NP4P, cecropin P4 and indolicidin were prepared at Biologica Co. (Nagoya, Japan). Briefly, peptides were synthesized by the Fmoc method, and purified by reversed-phase high-pressure liquid chromatography. The products were confirmed by time-of-flight mass spectrometry on a Voyager DE Mass Spectrometer, Applied Biosystems (Foster City, CA, USA). ASABF-α was prepared as previously described [24]. Some antimicrobials were purchased from Wako, Osaka, Japan (ampicillin, kanamycin, and polymyxin B); Sigma, St. Louis, MO, USA (nisin); and Bayer, Nordrhein-Westfalen, Germany (enrofloxacin).

Growth assay

Microbes in the mid-exponential phase were suspended in 2 mL of IFO702 medium (1% polypeptone, 0.2% yeast extract, 0.1% MgSO4/7H2O) with or without NP4P. Their optical densities were adjusted to an OD600 of 0.06-0.08. The bacterial suspension was incubated at 30°C. Bacterial growth was estimated by measuring the change in OD600.

Monkey Vero cells were grown in 2 ml of Dulbecco's modified Eagle's medium supplemented with 5% fetal bovine serum at 37°C and 5% CO2. To estimate cytotoxicity, NP4P was added to the medium at 0, 30, 100, and 300 μg/mL. Cell proliferation and morphorogy were monitored for a week.

Microbicidal assay

Microbicidal assay was performed as previously described [33]. Briefly, each microbial strain in the mid-exponential phase was suspended in 10 mM Tris/HCl, pH 7.5. The microbial suspension was mixed with antimicrobials in the presence or absense of NP4P. After 2 h incubation, the suspension was diluted 1,000 times and inoculated on to plates of IFO702 medium. The number of colonies were counted, and a plot of peptide concentration vs colony number was created.

Liposome disruption assay

Membrane-disrupting activity was estimated by liposome disruption assay [33]. A lipid film was prepared by rotary evaporation of lipid solution [1 mg lipid in 1 mL chloroform, phosphatidylglycerol (mole):caldiolipin (mole) = 3:1]. The lipid film was hydrated with 1 mL of 10 mM Tris-HCl buffer (pH 7.5) containing 75 mM calcein. Lipid dispersions were sonicated and subjected to five freeze-thaw cycles. Non-trapped calcein was removed by gel filtration on a Sephacryl S-300 spin column (GE Healthcare Bio-Science Corp., Piscataway, NJ, USA) equilibrated with 10 mM Tris-HCl (pH 7.5) containing 175 mM NaCl and 1 mM EDTA. These calcein-entrapped liposomes were diluted at a ratio of 1:1000 in 10 mM Tris-HCl (pH 7.5) containing 350 mM sucrose. Calcein release after membrane disruption was evaluated by measuring fluorescence intensity at 515 nm with excitation at 492 nm on a Shimadzu RF-5300PC spectrofluorometer (Shimadzu, Kyoto, Japan) at room temperature.

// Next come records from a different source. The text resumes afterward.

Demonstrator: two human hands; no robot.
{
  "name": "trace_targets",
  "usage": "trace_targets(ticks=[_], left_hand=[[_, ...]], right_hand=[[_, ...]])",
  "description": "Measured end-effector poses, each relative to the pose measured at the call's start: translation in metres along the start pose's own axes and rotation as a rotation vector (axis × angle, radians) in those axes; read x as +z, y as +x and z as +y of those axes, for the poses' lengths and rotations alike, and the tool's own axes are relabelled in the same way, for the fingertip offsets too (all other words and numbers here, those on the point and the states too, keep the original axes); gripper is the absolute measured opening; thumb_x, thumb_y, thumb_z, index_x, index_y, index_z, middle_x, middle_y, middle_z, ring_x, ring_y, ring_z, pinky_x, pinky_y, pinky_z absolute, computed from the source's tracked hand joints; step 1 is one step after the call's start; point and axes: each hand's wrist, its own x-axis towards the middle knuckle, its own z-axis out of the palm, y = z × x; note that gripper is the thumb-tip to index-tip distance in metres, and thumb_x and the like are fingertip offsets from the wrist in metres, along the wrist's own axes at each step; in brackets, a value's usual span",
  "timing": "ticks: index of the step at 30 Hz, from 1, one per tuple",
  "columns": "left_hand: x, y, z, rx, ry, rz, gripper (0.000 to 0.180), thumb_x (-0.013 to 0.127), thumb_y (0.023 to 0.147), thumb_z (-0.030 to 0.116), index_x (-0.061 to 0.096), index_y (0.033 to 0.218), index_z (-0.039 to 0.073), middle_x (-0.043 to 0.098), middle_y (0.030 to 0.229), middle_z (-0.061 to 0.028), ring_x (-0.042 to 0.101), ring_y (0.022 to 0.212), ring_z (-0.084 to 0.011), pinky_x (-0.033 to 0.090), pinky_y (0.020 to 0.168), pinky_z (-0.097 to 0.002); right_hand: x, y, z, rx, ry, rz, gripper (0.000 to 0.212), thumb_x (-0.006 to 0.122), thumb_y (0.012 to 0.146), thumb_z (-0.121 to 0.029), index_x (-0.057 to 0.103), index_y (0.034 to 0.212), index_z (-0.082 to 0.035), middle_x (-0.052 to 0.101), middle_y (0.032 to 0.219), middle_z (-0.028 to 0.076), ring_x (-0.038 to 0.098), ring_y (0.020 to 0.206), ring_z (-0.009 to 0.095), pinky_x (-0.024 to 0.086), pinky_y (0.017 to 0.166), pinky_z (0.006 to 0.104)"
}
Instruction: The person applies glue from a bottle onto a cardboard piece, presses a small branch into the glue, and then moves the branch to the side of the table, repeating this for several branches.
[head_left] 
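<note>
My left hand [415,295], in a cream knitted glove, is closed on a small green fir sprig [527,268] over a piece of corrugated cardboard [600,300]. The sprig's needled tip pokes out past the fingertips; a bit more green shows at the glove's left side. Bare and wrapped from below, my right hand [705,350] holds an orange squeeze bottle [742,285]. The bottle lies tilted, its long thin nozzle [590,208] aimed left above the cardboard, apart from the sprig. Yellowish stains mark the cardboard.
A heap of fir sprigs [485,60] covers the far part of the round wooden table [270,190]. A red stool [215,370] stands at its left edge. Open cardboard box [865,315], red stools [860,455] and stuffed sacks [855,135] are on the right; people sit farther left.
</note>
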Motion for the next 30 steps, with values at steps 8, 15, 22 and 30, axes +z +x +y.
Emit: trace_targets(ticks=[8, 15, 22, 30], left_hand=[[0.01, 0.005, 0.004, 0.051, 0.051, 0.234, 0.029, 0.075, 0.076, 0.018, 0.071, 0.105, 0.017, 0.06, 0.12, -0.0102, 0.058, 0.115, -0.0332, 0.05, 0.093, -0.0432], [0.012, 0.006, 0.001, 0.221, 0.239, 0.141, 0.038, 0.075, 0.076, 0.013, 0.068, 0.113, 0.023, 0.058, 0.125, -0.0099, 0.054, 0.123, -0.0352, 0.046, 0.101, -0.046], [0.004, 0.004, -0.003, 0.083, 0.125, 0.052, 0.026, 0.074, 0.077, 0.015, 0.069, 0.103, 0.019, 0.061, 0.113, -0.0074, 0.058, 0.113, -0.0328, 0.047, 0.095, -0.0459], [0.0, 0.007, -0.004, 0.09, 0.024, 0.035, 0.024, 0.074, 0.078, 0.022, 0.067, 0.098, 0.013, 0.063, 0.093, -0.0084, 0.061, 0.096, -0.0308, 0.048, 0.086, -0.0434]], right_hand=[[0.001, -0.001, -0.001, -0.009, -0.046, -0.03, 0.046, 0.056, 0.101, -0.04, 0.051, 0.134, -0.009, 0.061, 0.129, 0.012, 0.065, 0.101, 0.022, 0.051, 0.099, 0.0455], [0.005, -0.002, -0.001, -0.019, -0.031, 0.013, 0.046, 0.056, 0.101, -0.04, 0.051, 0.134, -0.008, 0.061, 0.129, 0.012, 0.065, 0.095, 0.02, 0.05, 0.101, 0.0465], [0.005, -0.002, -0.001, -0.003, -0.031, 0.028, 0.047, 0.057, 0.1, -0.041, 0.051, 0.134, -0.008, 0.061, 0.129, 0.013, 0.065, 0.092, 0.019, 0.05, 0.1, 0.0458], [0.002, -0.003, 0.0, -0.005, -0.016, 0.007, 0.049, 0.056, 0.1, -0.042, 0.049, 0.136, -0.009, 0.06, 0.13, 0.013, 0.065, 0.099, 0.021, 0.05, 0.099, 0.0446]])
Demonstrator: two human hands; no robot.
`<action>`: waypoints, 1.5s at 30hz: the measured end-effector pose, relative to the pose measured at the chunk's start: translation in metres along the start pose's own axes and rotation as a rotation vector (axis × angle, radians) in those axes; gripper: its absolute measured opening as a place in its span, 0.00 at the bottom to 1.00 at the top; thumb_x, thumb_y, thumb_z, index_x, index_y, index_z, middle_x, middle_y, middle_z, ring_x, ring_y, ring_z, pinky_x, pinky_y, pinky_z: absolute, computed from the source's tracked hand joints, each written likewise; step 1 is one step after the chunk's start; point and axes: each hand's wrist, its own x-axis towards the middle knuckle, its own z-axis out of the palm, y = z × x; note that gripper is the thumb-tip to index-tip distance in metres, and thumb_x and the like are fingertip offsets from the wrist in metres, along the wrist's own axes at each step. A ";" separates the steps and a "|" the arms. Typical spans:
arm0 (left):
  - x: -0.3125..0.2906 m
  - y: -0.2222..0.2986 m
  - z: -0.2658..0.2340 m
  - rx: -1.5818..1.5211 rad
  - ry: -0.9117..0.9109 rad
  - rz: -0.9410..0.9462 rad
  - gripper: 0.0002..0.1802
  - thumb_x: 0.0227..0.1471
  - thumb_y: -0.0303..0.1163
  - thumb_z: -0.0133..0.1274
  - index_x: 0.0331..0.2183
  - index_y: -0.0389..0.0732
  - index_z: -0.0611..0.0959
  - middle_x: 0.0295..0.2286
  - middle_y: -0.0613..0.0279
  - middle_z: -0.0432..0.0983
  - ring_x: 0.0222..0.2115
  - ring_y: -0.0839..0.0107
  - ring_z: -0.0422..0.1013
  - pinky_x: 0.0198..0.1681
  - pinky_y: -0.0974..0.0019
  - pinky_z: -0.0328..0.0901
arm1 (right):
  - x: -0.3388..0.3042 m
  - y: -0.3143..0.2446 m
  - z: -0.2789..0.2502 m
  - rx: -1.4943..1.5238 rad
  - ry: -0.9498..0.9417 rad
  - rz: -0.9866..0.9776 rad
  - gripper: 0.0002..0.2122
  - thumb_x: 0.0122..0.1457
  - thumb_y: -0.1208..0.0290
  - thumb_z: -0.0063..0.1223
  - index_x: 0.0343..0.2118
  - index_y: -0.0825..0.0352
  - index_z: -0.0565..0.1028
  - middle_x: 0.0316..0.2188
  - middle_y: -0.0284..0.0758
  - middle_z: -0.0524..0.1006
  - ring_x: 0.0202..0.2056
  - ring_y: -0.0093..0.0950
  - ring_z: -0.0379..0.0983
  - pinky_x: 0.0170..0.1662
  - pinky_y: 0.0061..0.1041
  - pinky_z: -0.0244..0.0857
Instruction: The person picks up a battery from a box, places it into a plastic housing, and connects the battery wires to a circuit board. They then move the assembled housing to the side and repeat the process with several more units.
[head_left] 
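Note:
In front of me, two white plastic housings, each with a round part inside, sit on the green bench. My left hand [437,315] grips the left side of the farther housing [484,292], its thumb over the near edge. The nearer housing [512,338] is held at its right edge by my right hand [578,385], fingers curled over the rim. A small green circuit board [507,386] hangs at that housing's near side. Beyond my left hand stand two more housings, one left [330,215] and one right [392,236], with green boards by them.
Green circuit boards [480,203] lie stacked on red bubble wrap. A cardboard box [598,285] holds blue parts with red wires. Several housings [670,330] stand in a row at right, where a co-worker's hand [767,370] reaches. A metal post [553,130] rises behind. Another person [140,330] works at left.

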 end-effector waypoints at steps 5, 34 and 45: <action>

Cytoplasmic membrane permeability assay

Cytoplasmic membrane permeabilization of S. aureus was determined with a voltage-sensitive dye, diS-C3-(5) [34, 35]. Bacteria in the mid-exponential phase were suspended in 10 mM Tris-HCl with or without NP4P, pH 7.5 to an OD600 of 0.05. Changes in fluorescence were continuously monitored using a Shimadzu RF-5300PC spectrofluorometer at an excitation wavelength of 622 nm and an emission wavelength of 670 nm. The bacterial suspension was incubated with 400 nM diS-C3-(5). ASABF-α was added to the bacterial suspension after the dye uptake was maximal. The maximal increase in fluorescence due to disruption of the cytoplasmic membrane was recorded.